The causes, of course, are also simple, global warming, El Nino and all that, where the weather see-saws between extreme drought (the first 60 of those 96 days, when our gauge was under, mainly well under, 1’6”) and extreme flood (the last 36 fishing days from mid November to date, when our gauge has been over, mainly well over, 2’6”).
As the heat of El Nino dissipates, can we hope for more even weather and water distribution in the rest of 2016?
If my reading of the forecast for the rest of February and the start of March is right, the jetstream is slackening, it is getting calmer, colder which almost always means less rain, so once the current wind and showers drift away, we may then, at last, get some fishing days within our perfect height range.
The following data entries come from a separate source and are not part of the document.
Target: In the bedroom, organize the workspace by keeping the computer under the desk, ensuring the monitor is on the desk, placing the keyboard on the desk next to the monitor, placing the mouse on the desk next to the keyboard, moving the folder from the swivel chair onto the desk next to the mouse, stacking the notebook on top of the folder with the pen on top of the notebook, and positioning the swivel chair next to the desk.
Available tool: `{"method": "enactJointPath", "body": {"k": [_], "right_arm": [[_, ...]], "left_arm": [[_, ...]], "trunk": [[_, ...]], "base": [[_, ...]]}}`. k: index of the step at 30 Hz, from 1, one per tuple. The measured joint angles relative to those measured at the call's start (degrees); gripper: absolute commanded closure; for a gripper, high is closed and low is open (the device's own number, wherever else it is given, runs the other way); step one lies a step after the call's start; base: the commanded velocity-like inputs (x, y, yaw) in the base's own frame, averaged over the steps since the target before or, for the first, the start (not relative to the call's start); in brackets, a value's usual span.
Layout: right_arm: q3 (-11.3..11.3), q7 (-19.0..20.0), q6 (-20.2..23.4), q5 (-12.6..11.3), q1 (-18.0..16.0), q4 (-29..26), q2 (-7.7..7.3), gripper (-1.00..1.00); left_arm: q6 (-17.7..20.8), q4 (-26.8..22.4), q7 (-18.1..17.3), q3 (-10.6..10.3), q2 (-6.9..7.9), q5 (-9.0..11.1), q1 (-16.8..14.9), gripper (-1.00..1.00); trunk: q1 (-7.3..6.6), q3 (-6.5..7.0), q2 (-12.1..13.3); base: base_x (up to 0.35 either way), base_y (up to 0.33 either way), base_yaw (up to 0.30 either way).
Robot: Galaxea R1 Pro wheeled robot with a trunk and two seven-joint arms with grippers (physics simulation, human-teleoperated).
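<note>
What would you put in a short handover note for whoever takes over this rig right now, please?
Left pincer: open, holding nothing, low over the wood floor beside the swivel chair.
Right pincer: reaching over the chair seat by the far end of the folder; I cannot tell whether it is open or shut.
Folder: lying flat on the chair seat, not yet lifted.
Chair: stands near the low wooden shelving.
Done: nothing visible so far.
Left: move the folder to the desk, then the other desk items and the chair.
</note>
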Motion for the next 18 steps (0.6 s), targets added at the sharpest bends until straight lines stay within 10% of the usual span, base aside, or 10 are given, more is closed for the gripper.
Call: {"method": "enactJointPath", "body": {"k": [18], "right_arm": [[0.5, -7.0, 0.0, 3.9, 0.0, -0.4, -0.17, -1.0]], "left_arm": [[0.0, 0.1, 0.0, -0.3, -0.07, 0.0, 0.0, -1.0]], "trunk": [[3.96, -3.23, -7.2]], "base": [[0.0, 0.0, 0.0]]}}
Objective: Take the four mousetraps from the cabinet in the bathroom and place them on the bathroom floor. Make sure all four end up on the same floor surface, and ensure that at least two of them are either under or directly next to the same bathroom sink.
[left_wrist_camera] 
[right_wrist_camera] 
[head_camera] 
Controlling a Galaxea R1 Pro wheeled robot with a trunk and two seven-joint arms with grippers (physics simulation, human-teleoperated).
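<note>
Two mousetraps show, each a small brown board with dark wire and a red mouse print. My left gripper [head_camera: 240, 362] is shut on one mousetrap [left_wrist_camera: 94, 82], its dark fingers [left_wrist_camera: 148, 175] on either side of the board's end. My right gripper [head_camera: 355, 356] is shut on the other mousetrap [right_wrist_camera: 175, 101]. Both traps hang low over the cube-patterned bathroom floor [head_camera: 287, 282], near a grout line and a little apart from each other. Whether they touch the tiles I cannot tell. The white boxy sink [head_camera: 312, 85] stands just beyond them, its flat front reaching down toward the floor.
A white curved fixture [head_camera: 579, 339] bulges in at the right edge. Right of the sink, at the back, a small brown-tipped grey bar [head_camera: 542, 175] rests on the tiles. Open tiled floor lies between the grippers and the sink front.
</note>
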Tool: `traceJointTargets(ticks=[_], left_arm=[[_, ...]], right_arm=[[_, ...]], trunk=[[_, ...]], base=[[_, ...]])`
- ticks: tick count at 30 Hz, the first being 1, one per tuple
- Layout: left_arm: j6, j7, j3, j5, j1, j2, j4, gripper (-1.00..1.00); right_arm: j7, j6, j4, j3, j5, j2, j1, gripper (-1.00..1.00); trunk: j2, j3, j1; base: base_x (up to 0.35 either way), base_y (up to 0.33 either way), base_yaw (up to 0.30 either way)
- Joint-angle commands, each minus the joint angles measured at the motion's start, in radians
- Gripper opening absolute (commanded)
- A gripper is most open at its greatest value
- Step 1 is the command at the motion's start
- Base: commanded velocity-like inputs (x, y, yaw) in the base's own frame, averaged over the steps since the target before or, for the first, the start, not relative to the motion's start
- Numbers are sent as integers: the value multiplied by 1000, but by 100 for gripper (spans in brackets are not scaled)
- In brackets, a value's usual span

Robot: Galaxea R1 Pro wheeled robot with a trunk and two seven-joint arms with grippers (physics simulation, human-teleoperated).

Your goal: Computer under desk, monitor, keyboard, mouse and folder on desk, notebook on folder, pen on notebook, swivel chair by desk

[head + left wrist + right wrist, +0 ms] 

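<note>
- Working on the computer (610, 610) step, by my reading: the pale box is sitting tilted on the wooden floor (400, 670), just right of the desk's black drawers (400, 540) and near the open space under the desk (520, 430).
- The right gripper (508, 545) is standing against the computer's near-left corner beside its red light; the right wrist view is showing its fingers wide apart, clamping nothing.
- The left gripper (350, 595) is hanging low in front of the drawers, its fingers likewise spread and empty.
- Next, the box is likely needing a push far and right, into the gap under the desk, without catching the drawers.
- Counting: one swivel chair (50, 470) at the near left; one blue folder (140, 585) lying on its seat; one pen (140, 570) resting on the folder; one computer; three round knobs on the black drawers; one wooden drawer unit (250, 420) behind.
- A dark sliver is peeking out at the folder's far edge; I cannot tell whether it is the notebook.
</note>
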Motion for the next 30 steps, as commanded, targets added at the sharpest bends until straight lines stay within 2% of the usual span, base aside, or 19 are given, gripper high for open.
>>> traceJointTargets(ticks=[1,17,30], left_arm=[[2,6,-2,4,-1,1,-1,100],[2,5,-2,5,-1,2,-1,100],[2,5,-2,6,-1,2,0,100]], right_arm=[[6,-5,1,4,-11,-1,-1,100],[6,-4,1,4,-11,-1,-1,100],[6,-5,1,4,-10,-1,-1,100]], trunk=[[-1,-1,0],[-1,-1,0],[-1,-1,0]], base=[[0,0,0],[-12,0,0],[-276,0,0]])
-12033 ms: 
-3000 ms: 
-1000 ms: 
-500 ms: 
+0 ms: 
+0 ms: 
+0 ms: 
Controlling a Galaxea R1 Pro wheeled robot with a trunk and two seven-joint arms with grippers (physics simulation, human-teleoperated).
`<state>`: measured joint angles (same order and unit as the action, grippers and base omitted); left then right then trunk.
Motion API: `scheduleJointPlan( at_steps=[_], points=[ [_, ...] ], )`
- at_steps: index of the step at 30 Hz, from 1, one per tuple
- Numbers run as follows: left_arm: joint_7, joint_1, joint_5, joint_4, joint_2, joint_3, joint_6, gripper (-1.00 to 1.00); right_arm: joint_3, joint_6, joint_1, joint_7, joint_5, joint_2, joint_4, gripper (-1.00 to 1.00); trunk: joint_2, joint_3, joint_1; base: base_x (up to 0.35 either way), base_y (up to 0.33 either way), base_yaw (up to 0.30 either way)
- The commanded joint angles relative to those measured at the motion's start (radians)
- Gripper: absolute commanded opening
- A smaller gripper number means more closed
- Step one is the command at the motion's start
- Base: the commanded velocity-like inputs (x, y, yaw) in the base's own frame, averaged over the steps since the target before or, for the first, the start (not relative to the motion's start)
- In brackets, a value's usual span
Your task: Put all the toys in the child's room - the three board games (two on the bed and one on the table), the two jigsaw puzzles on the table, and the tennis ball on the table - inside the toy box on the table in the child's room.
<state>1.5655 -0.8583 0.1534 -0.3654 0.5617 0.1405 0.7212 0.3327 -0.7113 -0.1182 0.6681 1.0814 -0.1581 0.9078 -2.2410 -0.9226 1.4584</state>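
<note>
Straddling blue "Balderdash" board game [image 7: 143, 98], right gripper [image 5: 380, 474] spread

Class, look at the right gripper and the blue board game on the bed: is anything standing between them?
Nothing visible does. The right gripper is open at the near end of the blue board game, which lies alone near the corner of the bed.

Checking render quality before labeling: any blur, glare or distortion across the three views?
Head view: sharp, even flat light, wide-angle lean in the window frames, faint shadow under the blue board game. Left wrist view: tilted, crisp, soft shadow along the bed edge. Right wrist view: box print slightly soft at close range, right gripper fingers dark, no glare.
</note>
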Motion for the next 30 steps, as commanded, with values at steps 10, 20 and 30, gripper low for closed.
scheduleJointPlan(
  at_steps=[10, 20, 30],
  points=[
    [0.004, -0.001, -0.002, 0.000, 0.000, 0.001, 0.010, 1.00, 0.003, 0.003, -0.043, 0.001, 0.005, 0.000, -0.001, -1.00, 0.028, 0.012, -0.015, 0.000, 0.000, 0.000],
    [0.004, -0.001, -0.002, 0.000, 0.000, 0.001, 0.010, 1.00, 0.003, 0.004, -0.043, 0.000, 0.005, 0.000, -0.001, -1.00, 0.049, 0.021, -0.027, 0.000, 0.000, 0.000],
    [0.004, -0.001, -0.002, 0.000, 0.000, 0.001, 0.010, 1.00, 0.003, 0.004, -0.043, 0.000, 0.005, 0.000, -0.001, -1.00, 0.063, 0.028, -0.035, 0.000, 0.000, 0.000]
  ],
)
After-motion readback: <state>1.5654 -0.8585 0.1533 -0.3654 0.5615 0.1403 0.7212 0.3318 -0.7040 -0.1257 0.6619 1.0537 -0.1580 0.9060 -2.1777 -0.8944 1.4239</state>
We may get more “good fishing height” days in the next 2 weeks than we have had in all those 96 fishing days since 1st September……... but then will there be any fish?
We have a wedding here on 18th June; a gentle, warm southwesterly with a few of those white fluffy floaty clouds, but mainly sun, would be good.
It is more than my life is worth to ask The Man Upstairs for more than that this year... that is for generally less extreme, prolonged swings in weather in the rest of 2016.
But you can.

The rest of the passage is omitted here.